Yeni Başkan D.Trump’ın, 2020 yılına kadar geçerli ABD Ulusal Güvenlik Strateji Belgesinin hedeflerine ilişkin sürdüreceği mücadelede;
Ulusal şovenist, militarist ve polis devleti hükümeti oluşturmaktan kaçınması gerekiyor.
Çünkü Amerikalılar ve bir çok ulustan milyonlarca insan, hegemonya ve güç siyasetine dayalı eski dünya güvenlik anlayışı yerine karşılıklı güvene, yarara, eşitliğe ve eşgüdüme dayalı sürdürülebilir yeni bir güvenlik anlayışı talep ediyor…
*
O yüzden ABD’nin hukukun üstünlüğü, demokrasinin korunmasının uluslararası alanda savunulması gibi kriterlere dayanan liderliğini,
Dünya barışı ve istikrarı gibi önemli değerleri sağlamak konusundaki sorumluluğunu,
Dağıtarak birlikte yönetim sağlaması gerekiyor.
Başkan D.Trump’ın “Make America Great Again ” sloganıyla ABD’nin yükselişini sağlaması sadece bu yolla olanaklı görülüyor…
*
Halbuki, ABD küresel ölçekte ve Asya’da üstünlüğünü “ne pahasına olursa olsun” sürdürmenin kararındadır.

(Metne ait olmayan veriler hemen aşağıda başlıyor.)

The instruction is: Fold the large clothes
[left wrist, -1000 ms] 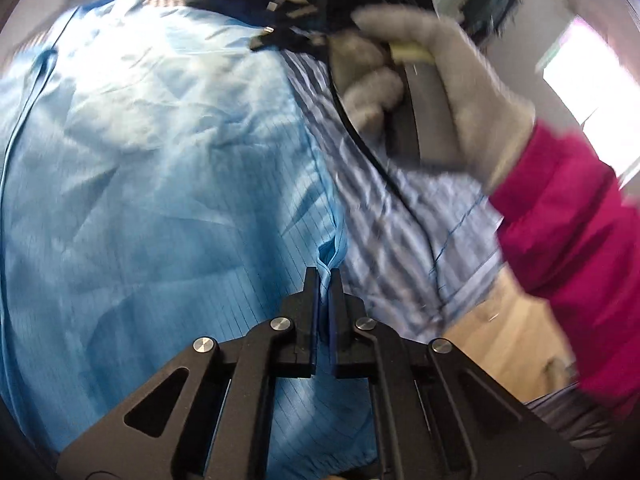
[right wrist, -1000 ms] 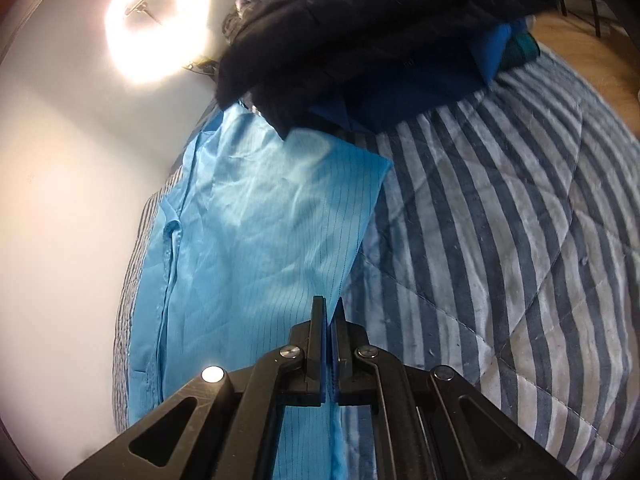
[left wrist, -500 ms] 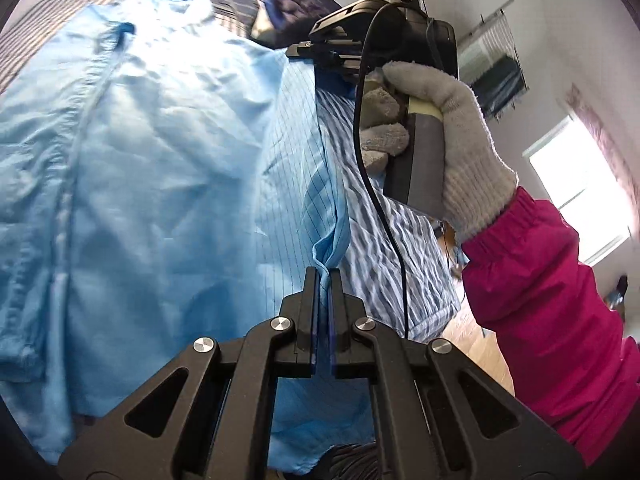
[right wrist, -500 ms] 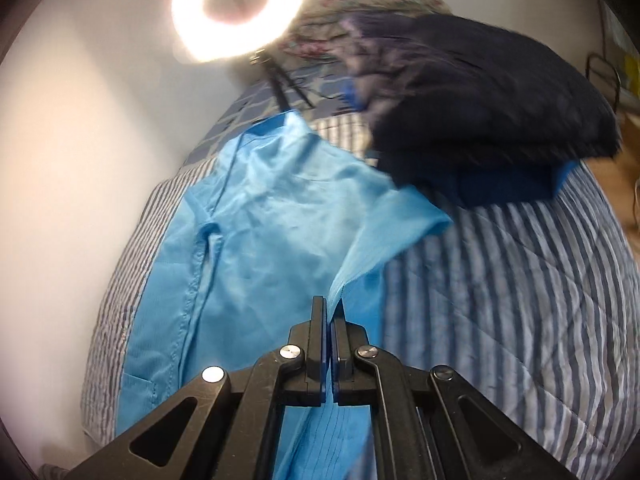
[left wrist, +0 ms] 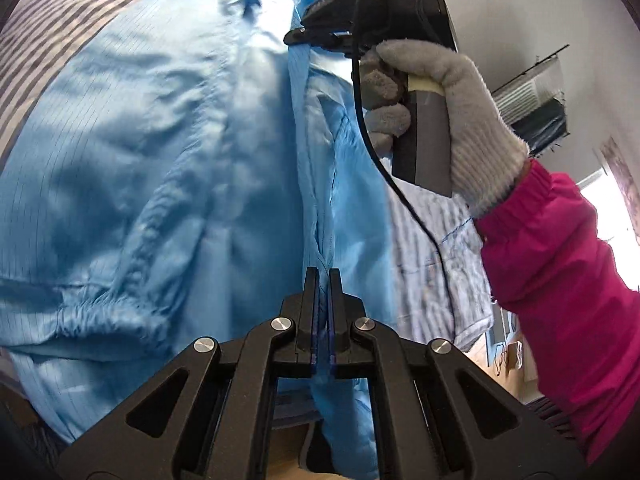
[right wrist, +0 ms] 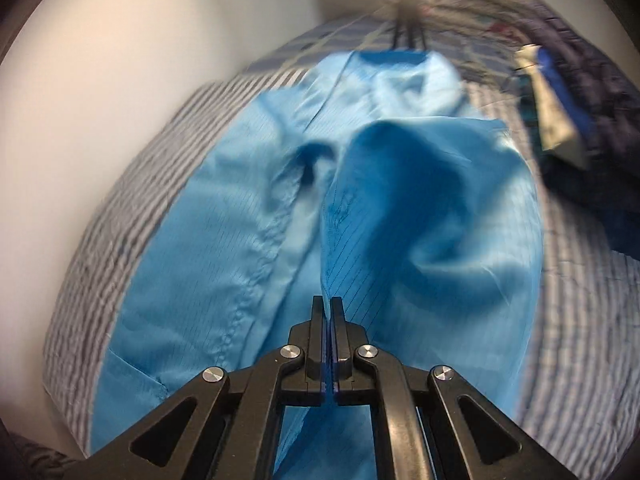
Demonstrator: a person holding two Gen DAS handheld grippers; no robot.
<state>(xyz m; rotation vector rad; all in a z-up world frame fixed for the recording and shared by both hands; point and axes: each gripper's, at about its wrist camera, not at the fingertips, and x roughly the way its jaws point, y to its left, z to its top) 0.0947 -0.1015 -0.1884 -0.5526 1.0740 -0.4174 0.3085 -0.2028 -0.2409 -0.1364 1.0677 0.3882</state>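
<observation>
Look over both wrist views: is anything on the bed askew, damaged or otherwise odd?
Nothing looks damaged or spilled. The blue garment is wrinkled and bunched, with one side lifted off the striped bedcover because the left gripper and right gripper each pinch its edge. A dark clothes pile sits beside it.

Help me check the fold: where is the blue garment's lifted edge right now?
In the left wrist view, it runs taut between the left gripper and right gripper, above the blue garment.

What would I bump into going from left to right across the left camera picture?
Striped bedcover → blue garment → left gripper pinching its edge → grey gloved hand holding the right gripper → pink sleeve.
</observation>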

Mesela, Asya’ya Dönüş stratejisi Amerikan üstünlüğünü garantiye almayı hedefleyen kapsamlı diplomatik, ekonomik ve askeri bir proje olarak;
Gelecek otuz yılda gelişmiş nükleer silahlar için 1 trilyon dolar harcanmasını öngörüyor…
Çünkü Pentagon Çin’in nükleer bir karşı saldırıya girişme kabiliyetini yok etmeyi hedeflerken,
Çin ABD’ye misilleme yapma kabiliyetini sürdürebilmeyi öngörüyor.
*
Nitekim yeni Başkan D.Trump’ın kabine adaylarını belirleme sürecindeki görüşmeleri de,
Çin hükümetinden kapsamlı ekonomik ve stratejik ödün taleplerini büyük ölçüde arttırmak niyetinde olduğunu doğruluyor.
Bir askeri çatışma ve nükleer silahların kullanımıyla sonuçlanabilecek politikalar ileri sürülüyor…
*
Çin’e odaklanma Amerikan ulusötesi şirketlerinin çıkarlarından kaynaklanıyor.
Yeni Dışişleri Bakanı Rex Tillerson, dev şirketler grubu ExxonMobil’in eski CEO’sudur.
ExxonMobil, Tillerson’ın yönetiminde Vietnam’ın ortaklığıyla ve Çin’in toprak iddialarını hiçe sayarak saldırgan bir şekilde Güney Çin Denizi’nde olası petrol ve doğalgaz alanlarına erişme peşinde koşmuştu…
*
Şimdi Tillerson, Çin’in Güney Çin Denizi’nde egemenlik alanı olarak iddia ettiği Spratly takımadalarındaki adacıklarda ve sığ kayalıklarda tesisler kurmasına görülmemiş karşılıklarda bulunuyor.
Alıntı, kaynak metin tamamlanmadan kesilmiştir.